TASK TO CARRY OUT: Look through the listing below for the word "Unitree" and copy every line where it occurs.

ENTRIES PROVIDED:
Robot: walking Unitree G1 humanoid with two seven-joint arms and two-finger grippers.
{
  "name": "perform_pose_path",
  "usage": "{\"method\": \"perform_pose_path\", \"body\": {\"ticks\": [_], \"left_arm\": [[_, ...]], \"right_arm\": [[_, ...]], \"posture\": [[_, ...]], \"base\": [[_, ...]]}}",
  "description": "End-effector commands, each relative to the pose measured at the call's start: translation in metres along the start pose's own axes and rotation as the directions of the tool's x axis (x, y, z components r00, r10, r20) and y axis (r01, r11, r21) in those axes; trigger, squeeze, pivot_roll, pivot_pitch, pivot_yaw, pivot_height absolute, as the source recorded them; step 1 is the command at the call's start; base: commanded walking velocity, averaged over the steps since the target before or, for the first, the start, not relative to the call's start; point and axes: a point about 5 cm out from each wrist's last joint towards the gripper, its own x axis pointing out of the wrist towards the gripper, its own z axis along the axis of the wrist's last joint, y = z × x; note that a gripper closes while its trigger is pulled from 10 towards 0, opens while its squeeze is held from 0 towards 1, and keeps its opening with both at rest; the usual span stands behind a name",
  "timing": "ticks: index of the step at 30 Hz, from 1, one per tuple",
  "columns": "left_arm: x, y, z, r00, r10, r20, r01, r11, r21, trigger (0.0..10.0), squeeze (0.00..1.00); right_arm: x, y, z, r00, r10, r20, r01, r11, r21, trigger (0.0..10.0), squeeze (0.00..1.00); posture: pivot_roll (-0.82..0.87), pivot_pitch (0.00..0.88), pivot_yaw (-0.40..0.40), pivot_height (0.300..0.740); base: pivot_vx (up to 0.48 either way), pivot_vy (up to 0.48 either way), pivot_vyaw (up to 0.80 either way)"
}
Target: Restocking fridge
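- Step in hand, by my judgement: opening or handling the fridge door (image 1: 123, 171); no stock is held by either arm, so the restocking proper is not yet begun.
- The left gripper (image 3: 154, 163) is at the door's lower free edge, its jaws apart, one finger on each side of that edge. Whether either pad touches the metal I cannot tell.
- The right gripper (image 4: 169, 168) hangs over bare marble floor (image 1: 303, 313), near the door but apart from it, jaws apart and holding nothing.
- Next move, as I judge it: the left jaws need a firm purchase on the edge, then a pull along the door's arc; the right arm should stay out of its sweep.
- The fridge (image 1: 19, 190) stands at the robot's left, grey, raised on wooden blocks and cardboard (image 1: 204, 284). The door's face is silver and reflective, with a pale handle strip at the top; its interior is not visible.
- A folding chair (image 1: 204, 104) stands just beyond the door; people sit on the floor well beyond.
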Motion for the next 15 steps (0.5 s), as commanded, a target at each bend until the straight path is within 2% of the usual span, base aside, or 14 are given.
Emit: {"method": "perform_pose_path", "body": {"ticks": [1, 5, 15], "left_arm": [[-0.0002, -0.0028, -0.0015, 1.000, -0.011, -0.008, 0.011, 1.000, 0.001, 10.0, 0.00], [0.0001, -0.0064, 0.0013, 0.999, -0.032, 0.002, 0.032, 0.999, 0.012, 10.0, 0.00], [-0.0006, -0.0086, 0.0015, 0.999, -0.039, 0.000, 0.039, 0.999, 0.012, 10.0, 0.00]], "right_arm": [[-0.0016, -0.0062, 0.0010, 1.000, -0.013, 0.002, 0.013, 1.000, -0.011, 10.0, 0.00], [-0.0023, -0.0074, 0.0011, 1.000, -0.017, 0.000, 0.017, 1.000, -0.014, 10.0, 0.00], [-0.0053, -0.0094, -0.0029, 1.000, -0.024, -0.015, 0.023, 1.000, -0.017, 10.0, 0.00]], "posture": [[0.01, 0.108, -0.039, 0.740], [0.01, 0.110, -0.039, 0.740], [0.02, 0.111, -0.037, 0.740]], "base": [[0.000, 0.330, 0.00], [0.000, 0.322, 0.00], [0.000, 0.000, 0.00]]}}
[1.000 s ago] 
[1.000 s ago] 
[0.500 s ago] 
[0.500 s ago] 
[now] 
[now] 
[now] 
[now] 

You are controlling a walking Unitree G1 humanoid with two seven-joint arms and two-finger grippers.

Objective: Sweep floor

EXERCISE ANSWER:
Robot: walking Unitree G1 humanoid with two seven-joint arms and two-finger grippers.
You are controlling a walking Unitree G1 humanoid with two seven-joint arms and two-finger grippers.

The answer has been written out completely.